• WHAT YOU ARE ASKED TO DO
Quote exactly, and only, the lines of the material below from the line with "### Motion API" through the line with "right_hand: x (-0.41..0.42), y".

• RECORDED DATA
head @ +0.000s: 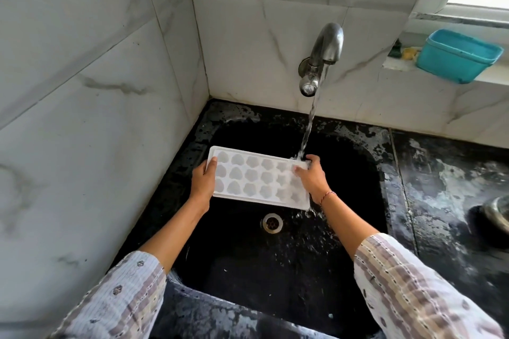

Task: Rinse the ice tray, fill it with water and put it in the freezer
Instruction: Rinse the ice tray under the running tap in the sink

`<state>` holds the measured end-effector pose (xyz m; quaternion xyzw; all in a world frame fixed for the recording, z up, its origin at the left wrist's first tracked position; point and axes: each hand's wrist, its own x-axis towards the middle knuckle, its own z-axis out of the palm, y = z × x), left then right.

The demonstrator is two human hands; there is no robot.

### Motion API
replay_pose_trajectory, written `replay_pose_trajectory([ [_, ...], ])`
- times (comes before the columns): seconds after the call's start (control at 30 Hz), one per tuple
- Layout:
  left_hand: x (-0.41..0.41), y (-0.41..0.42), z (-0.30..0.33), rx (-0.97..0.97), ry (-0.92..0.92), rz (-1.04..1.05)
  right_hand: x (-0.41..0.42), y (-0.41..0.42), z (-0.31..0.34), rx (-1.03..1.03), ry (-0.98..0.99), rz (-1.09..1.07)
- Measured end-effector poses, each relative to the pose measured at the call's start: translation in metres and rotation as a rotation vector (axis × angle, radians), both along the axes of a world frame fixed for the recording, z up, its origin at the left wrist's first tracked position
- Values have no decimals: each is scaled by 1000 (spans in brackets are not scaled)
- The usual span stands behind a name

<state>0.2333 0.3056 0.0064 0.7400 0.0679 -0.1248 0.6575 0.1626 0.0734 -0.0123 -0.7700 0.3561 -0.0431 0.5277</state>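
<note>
The ice tray hangs over the sink, under the tap, left hand and right hand at its ends; a tub sits far right, perhaps on a ledge.

The wet black counter holds a sunken sink; right of the sink sits a steel vessel.

No text, label, brand or number can be read anywhere.
</note>
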Motion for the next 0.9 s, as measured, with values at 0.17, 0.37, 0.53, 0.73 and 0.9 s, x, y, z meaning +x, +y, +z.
replay_pose_trajectory([
  [0.17,0,1,-3,-16,80,26,13,-5,4,-74,-5,9],
  [0.37,8,2,-1,-25,99,136,23,-14,22,401,97,200],
  [0.53,8,-4,2,-53,123,154,30,-13,24,145,16,125],
  [0.73,13,-10,12,-27,76,214,41,-16,29,247,24,213],
  [0.9,9,-15,11,-49,104,214,43,-24,18,124,28,-13],
])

• RESULT
### Motion API
replay_pose_trajectory, written `replay_pose_trajectory([ [_, ...], ])`
- times (comes before the columns): seconds after the call's start (control at 30 Hz), one per tuple
- Layout:
  left_hand: x (-0.41..0.41), y (-0.41..0.42), z (-0.30..0.33), rx (-0.97..0.97), ry (-0.92..0.92), rz (-1.04..1.05)
  right_hand: x (-0.41..0.42), y (-0.41..0.42), z (-0.31..0.34), rx (-1.03..1.03), ry (-0.98..0.99), rz (-1.09..1.07)

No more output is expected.